When Apollo had spoken with him he found that the face of Hyacinthus did not belie the heart within him, and gladly the god felt that at last he had found the perfect companion, the ever courageous and joyous young mate, whose mood was always ready to meet his own. Did Apollo desire to hunt, with merry shout Hyacinthus called the hounds. Did the great god deign to fish, Hyacinthus was ready to fetch the nets and to throw himself, whole-souled, into the great affair of chasing and of landing the silvery fishes. When Apollo wished to climb the mountains, to heights so lonely that not even the moving of an eagle’s wing broke the everlasting stillness, Hyacinthus—his strong limbs too perfect for the chisel of any sculptor worthily to reproduce—was ready and eager for the climb. And when, on the mountain top, Apollo gazed in silence over illimitable space, and watched the silver car of his sister Diana rising slowly into the deep blue of the sky, silvering land and water as she passed, it was never Hyacinthus who was the first to speak—with words to break the spell of Nature’s perfect beauty, shared in perfect companionship. There were times, too, when Apollo would play his lyre, and when naught but the music of his own making could fulfil his longing.And when those times came, Hyacinthus would lie at the feet of his friend—of the friend who was a god—and would listen, with eyes of rapturous joy, to the music that his master made. A very perfect friend was this friend of the sun-god.

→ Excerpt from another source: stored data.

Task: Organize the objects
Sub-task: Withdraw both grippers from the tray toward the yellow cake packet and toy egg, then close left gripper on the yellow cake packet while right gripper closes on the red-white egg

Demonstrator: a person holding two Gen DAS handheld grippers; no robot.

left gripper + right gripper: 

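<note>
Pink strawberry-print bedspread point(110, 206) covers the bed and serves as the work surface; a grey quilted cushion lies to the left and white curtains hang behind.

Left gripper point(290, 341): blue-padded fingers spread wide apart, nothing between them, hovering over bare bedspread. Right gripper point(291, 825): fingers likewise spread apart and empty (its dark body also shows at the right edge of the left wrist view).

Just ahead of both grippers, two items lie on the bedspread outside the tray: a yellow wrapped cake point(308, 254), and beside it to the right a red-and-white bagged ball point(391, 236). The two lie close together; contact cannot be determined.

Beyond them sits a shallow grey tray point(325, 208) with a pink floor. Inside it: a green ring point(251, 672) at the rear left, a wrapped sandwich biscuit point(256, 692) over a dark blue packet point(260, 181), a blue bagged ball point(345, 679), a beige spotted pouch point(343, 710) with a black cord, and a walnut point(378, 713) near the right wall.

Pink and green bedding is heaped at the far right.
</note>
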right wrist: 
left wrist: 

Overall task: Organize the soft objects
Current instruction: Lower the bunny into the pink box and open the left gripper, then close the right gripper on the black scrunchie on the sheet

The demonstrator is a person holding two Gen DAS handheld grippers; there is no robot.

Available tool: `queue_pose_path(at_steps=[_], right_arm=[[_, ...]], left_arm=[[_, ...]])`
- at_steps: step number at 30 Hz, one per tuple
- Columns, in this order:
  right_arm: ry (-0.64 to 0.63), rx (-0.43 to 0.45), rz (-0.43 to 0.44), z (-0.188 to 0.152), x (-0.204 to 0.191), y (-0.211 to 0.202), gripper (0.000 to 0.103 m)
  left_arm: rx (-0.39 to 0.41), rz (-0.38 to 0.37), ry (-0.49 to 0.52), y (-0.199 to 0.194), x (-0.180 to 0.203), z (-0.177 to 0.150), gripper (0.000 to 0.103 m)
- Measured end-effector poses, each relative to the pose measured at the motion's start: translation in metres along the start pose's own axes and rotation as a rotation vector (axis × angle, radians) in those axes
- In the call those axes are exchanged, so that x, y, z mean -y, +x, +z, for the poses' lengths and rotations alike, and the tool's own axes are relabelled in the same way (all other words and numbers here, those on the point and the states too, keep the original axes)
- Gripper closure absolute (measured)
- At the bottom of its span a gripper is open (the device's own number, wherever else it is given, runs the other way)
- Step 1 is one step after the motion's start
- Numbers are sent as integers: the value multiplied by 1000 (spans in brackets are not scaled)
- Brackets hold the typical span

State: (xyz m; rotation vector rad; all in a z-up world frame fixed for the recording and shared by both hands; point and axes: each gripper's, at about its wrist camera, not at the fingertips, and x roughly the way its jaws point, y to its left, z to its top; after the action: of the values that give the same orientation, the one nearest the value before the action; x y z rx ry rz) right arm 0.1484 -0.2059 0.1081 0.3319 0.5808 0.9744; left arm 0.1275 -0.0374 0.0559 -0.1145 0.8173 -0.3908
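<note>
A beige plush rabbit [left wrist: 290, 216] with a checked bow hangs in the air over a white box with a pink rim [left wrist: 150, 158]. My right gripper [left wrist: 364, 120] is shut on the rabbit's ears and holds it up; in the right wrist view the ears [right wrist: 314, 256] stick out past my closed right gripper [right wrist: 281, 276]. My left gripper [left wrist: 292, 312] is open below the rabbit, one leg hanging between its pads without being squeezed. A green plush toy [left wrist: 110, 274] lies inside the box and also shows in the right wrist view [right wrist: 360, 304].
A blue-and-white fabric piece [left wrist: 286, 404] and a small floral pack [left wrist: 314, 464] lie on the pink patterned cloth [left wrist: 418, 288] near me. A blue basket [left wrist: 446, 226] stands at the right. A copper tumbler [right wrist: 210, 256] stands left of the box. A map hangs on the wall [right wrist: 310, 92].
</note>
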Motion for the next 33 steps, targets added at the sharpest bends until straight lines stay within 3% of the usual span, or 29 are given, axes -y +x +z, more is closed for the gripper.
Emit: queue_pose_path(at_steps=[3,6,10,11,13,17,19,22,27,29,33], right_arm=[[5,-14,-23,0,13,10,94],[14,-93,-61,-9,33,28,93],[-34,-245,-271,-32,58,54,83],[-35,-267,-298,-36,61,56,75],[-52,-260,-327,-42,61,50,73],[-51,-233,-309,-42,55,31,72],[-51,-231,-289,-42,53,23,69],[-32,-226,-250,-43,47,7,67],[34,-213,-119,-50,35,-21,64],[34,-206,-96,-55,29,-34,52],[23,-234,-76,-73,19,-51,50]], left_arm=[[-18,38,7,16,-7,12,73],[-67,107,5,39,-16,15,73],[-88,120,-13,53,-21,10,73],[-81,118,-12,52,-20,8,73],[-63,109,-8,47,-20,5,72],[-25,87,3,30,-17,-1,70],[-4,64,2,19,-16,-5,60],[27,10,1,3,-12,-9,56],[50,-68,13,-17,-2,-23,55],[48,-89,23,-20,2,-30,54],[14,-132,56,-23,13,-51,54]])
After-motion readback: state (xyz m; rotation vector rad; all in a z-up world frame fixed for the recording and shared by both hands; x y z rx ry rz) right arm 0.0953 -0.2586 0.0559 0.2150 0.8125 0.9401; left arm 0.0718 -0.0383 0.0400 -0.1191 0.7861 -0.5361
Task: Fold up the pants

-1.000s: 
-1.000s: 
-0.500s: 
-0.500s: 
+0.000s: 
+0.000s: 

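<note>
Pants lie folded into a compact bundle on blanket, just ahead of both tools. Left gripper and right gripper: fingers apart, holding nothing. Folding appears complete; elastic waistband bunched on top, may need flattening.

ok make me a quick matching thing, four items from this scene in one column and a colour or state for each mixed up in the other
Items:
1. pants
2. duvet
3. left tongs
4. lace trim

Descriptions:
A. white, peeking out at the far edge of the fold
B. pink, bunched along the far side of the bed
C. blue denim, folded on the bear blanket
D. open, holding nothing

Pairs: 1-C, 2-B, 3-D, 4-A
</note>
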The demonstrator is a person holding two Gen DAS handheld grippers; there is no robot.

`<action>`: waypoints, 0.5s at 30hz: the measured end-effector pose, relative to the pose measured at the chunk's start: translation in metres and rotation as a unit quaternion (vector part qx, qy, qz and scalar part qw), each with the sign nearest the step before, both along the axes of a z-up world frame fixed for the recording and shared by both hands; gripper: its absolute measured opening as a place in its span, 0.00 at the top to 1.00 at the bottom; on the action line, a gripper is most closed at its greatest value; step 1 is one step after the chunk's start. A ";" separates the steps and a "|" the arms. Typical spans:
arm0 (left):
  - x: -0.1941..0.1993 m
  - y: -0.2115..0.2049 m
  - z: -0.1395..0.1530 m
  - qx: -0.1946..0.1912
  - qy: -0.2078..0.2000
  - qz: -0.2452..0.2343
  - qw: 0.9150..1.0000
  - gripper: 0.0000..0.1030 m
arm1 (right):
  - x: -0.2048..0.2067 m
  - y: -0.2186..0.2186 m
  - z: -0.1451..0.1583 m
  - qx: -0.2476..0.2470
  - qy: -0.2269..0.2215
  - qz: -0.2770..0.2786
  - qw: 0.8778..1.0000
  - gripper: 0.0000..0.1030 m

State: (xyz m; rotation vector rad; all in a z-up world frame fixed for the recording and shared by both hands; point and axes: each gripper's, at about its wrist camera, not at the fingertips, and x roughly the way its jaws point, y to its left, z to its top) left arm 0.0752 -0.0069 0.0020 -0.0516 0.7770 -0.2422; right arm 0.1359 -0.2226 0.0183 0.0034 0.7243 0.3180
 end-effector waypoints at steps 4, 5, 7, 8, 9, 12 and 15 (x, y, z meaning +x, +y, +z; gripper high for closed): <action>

Nor was it Apollo alone who desired the friendship of Hyacinthus. Zephyrus, god of the South Wind, had known him before Apollo crossed his path and had eagerly desired him for a friend. But who could stand against Apollo? Sulkily Zephyrus marked their ever-ripening friendship, and in his heart jealousy grew into hatred, and hatred whispered to him of revenge. Hyacinthus excelled at all sports, and when he played quoits it was sheer joy for Apollo, who loved all things beautiful, to watch him as he stood to throw the disc, his taut muscles making him look like Hermes, ready to spurn the cumbering earth from off his feet. Further even than the god, his friend, could Hyacinthus throw, and always his merry laugh when he succeeded made the god feel that nor man nor god could ever grow old. And so there came that day, fore-ordained by the Fates, when Apollo and Hyacinthus played a match together. Hyacinthus made a valiant throw, and Apollo took his place, and cast the discus high and far. Hyacinthus ran forward eager to measure the distance, shouting with excitement over a throw that had indeed been worthy of a god. Thus did Zephyrus gain his opportunity. Swiftly through the tree-tops ran the murmuring South Wind, and smote the discus of Apollo with a cruel hand. Against theforehead of Hyacinthus it dashed, smiting the locks that lay upon it, crashing through skin and flesh and bone, felling him to the earth. Apollo ran towards him and raised him in his arms. But the head of Hyacinthus fell over on the god’s shoulder, like the head of a lily whose stem is broken. The red blood gushed to the ground, an unquenchable stream, and darkness fell on the eyes of Hyacinthus, and, with the flow of his life’s blood, his gallant young soul passed away.
“Would that I could die for thee, Hyacinthus!” cried the god, his god’s heart near breaking. “I have robbed thee of thy youth. Thine is the suffering, mine the crime. I shall sing thee ever—oh perfect friend! And evermore shalt thou live as a flower that will speak to the hearts of men of spring, of everlasting youth—of life that lives forever.”
As he spoke, there sprang from the blood-drops at his feet a cluster of flowers, blue as the sky in spring, yet hanging their heads as if in sorrow.[4]